# Problem to solve:
Would you return the lines from the one that contains "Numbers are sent" to the last line of the entries below, exactly and with nothing added?

# Data section:
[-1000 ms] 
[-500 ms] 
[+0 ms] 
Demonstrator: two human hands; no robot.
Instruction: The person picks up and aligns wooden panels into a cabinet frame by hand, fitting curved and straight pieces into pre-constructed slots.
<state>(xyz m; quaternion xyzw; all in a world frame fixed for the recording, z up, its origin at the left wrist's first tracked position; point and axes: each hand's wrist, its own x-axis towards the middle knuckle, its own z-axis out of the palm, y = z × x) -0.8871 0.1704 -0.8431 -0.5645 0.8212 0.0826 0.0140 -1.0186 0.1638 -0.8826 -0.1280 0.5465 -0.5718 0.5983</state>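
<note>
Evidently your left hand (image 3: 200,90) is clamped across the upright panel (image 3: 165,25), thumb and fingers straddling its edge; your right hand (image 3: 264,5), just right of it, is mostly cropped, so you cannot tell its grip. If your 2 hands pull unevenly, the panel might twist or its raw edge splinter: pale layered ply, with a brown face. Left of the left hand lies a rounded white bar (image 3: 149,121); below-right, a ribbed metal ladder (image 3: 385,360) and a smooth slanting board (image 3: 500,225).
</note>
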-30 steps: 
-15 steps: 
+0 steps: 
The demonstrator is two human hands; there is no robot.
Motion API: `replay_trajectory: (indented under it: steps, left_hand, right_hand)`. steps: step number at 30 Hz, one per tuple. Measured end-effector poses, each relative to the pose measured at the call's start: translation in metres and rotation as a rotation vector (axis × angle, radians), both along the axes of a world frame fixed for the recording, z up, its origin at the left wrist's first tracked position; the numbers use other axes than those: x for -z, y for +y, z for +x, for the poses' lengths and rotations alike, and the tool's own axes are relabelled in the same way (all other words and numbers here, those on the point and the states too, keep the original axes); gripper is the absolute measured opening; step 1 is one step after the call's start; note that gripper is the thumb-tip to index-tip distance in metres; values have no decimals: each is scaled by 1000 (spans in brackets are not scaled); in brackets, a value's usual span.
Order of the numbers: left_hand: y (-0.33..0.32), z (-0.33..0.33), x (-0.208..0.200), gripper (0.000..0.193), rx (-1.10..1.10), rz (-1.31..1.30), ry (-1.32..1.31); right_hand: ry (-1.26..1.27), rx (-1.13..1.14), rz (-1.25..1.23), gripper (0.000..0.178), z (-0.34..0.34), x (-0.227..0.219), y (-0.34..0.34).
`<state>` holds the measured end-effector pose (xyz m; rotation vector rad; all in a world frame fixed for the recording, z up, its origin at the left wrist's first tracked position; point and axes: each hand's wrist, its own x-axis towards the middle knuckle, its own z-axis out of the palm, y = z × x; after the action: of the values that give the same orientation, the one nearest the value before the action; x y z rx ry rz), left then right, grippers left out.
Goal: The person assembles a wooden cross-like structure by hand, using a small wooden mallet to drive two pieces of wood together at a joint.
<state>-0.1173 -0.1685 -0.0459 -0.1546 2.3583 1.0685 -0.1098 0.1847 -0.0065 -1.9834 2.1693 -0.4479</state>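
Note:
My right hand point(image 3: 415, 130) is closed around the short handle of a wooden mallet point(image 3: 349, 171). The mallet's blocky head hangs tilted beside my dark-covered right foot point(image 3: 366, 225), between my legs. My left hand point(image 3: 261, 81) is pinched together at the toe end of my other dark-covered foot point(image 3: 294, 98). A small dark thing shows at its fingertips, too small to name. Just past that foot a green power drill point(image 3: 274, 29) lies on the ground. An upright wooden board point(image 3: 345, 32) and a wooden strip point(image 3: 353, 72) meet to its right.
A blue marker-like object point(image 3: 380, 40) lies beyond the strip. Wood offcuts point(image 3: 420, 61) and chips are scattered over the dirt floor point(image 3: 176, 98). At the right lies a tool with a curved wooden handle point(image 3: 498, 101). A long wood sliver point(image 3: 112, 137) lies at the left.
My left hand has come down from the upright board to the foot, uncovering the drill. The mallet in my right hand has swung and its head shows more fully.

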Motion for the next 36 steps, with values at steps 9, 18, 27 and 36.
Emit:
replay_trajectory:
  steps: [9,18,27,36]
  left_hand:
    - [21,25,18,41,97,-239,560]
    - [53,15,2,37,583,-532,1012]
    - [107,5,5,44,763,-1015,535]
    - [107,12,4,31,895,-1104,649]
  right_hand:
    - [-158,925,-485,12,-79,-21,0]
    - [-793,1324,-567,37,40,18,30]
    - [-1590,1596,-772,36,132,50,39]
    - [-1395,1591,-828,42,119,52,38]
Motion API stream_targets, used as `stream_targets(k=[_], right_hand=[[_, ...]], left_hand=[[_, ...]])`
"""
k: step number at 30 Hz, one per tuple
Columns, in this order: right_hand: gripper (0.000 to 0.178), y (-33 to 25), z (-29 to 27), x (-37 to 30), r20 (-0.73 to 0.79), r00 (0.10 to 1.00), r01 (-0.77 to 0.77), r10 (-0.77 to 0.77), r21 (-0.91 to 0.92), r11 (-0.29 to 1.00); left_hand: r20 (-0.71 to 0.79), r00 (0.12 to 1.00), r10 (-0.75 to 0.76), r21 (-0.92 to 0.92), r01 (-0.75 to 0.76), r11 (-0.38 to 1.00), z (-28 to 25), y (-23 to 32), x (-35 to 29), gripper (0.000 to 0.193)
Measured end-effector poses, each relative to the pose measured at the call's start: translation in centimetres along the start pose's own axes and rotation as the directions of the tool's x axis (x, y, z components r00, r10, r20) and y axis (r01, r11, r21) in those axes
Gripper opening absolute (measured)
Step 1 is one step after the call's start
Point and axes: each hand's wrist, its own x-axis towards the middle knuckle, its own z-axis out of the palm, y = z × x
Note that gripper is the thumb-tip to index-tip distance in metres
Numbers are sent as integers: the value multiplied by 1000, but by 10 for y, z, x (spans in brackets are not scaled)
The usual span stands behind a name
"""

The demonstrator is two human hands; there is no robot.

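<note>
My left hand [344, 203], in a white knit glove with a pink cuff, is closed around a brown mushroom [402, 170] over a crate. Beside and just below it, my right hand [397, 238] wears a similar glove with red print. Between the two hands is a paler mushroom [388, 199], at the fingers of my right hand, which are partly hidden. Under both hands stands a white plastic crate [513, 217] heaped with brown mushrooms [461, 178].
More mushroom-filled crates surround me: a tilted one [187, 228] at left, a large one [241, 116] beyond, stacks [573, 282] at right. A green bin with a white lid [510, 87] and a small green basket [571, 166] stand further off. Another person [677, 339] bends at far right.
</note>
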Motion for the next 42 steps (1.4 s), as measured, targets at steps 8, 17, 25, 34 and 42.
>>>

# Solution to this exercise:
Numbers are sent as integers: the value multiplied by 1000, but by 10 for y, z, x (spans in brackets are not scaled)
The usual span stands behind a name
"""

The demonstrator is two human hands; there is no robot.

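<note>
My left hand [344, 203], in a white knit glove with a pink cuff, is closed around a brown mushroom [402, 170] over a crate. Beside and just below it, my right hand [397, 238] wears a similar glove with red print. Between the two hands is a paler mushroom [388, 199], at the fingers of my right hand, which are partly hidden. Under both hands stands a white plastic crate [513, 217] heaped with brown mushrooms [461, 178].
More mushroom-filled crates surround me: a tilted one [187, 228] at left, a large one [241, 116] beyond, stacks [573, 282] at right. A green bin with a white lid [510, 87] and a small green basket [571, 166] stand further off. Another person [677, 339] bends at far right.
</note>
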Motion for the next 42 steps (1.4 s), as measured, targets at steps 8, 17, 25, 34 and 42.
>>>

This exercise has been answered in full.